TMQ deals with this inconvenient fact by not mentioning Chip Kelly at all.

But don’t blame the N.F.L. overtime format for Green Bay’s woes — blame the conservative tactics of Coach Mike McCarthy.

Yeah, yeah, yeah, fortune favors the bold and all that. And we’re upset that the Packers lost. But we still believe (as we have long before this season started) that the NFL should go to a straight 15-minute overtime; whoever’s ahead at the end of 15 minutes wins, or they keep playing until someone wins.

Teams have made around 48 percent of their two-point tries in the last three seasons.

So slightly less than a 50-50 chance?

If you factor in that teams made around 94 percent of their extra-point attempts this season;

Not quite sure how that relates to the “go for two” argument, but okay…

that home teams tend to win overtime games (by a slight margin); that favored teams tend to have an advantage the longer things play out (Green Bay was a 7-point underdog); the math is on the side of boldness.

What math? The only relevant number given here is 48 percent.

Brady v. Manning. We’re more entertained by Design Technology Group, LLC v. NLRB. (“Muhahahahahaha!!! ‘So they’ve fallen into my crutches’”. Folks, this why you proofread and spellcheck your Facebook posts; so you don’t look like an idiot when someone quotes you in a legal brief.)

Sweet: Arizona. Sour: Seattle. Stats.

My lottery folk wisdom: Winning $1 million would be really great, winning $1 billion would ruin your life.

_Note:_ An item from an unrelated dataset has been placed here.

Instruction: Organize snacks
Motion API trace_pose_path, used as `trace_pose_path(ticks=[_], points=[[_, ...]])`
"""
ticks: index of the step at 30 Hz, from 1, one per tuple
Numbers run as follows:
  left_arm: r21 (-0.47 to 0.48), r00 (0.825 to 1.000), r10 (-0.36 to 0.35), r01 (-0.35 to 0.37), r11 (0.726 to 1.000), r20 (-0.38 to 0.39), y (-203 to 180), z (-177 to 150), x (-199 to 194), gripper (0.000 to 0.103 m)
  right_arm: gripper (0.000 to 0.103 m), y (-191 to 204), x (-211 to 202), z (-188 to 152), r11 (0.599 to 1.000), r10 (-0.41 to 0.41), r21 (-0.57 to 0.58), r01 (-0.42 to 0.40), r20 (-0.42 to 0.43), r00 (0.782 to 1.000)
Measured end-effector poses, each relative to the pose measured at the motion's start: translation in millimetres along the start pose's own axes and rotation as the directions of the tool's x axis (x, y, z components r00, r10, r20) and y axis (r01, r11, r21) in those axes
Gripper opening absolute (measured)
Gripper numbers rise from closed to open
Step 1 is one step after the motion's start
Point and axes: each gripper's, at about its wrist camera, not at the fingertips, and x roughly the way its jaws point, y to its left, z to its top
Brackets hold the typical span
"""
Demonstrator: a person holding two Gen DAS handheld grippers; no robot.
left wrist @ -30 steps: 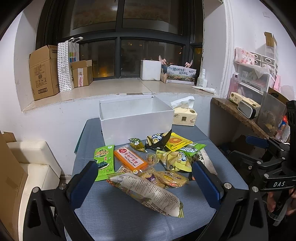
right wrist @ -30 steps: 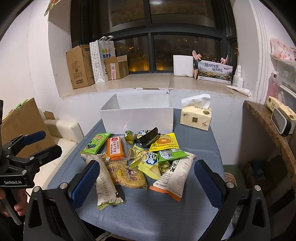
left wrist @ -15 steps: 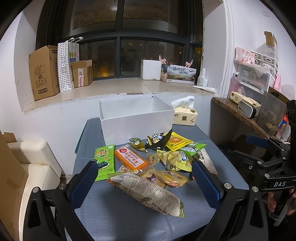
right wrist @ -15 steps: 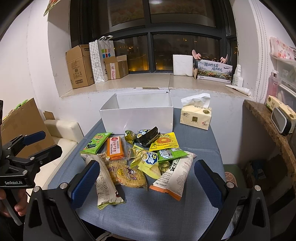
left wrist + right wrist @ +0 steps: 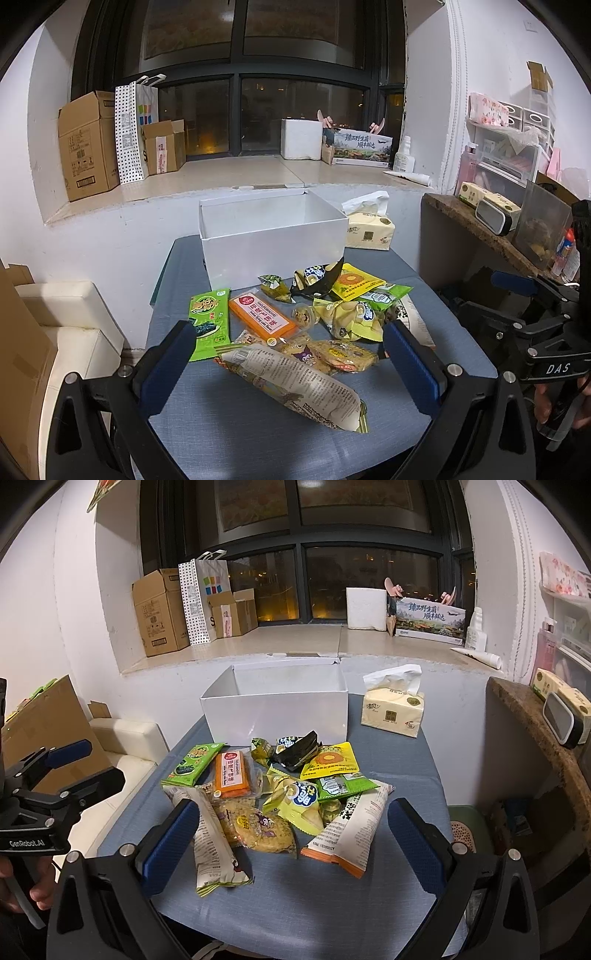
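A pile of snack packets lies on the blue-grey table (image 5: pixel 236 435) in front of an empty open white box (image 5: pixel 273 251), which also shows in the right wrist view (image 5: pixel 280 709). The pile includes a green seaweed pack (image 5: pixel 208 321), an orange bar (image 5: pixel 260 314), a long beige wrapper (image 5: pixel 295 384), a yellow pack (image 5: pixel 328 762) and an orange-ended long pack (image 5: pixel 351 830). My left gripper (image 5: pixel 290 363) is open and empty, held above the near side of the pile. My right gripper (image 5: pixel 291 843) is open and empty, also above the pile's near side.
A tissue pack (image 5: pixel 393 710) stands right of the box. A windowsill behind holds cardboard boxes (image 5: pixel 86 144) and a foam box (image 5: pixel 301 138). A stone shelf (image 5: pixel 476 229) stands to the right, a cream seat (image 5: pixel 62 332) to the left.
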Motion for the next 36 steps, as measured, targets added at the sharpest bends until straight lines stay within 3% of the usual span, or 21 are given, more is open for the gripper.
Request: trace_pose_path(ticks=[26,36], points=[[0.001,1.0,0.001,-0.001,1.0,-0.002,-1,-3,2,0.103,0.103,-2,7,-2,1.0,0.017,0.014,-0.016,-0.019,1.0],[-0.014,1.0,-0.006,0.005,1.0,-0.006,4,-4,8,0.103,0.103,-5,41,9,0.994,0.105,0.01,-0.105,-0.048,0.993]])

As we always say when TMQ spouts this crap, we’ll volunteer for the scientific experiment to see if $1 billion would ruin our life.

Bad blitzing: Arizona, Green Bay.

The constant cheers and standing ovations reduce the State of the Union address to a muddle of one-dimensional applause lines and call-outs to special interests.

Has the SotU never not been a “muddle” of “call-outs to special interests”? Maybe Washington’s first one?

Andy Reid is a poor clock manager.

“Moms and Dads, Do Not Let Pre-Teens Play Any Kind of Football Other Than Flag Football.” TMQ opens this item by citing “the heartbreaking case of Donovan Hill”. TMQ then goes on to ramble about the NFL concussion protocol and possible litigation over “neurological harm from youth and high school football”.

But if the N.F.L. really meant what it says about making football safer, it would be focusing on the high school version of the sport — where there are 500 players for each one professional, and where the time bomb ticks.

But if the NFL started focusing on the high school version of the sport, wouldn’t it face criticism from the state and local organizations that supervise high school football? “Who are these guys, coming in and trying to tell us what to do?”

The other point worth making: if you follow the link in the first sentence of this item, Donovan Hill’s settlement had nothing to do with long-term neurological harm.

A two-way star for his Lakewood, Calif. program, Hill came up from his safety position to try to stop a ball carrier at the goal line. The running back went low and led with his head, as did Hill. The collision snapped Hill’s neck.

More:

In an Outside the Lines television story in 2013, his coaches offered conflicting accounts on whether they encouraged head-first tackling, with head coach Sal Hernandez saying he warned Hill against using it and assistant coach Manny Martinez defending the use of that technique.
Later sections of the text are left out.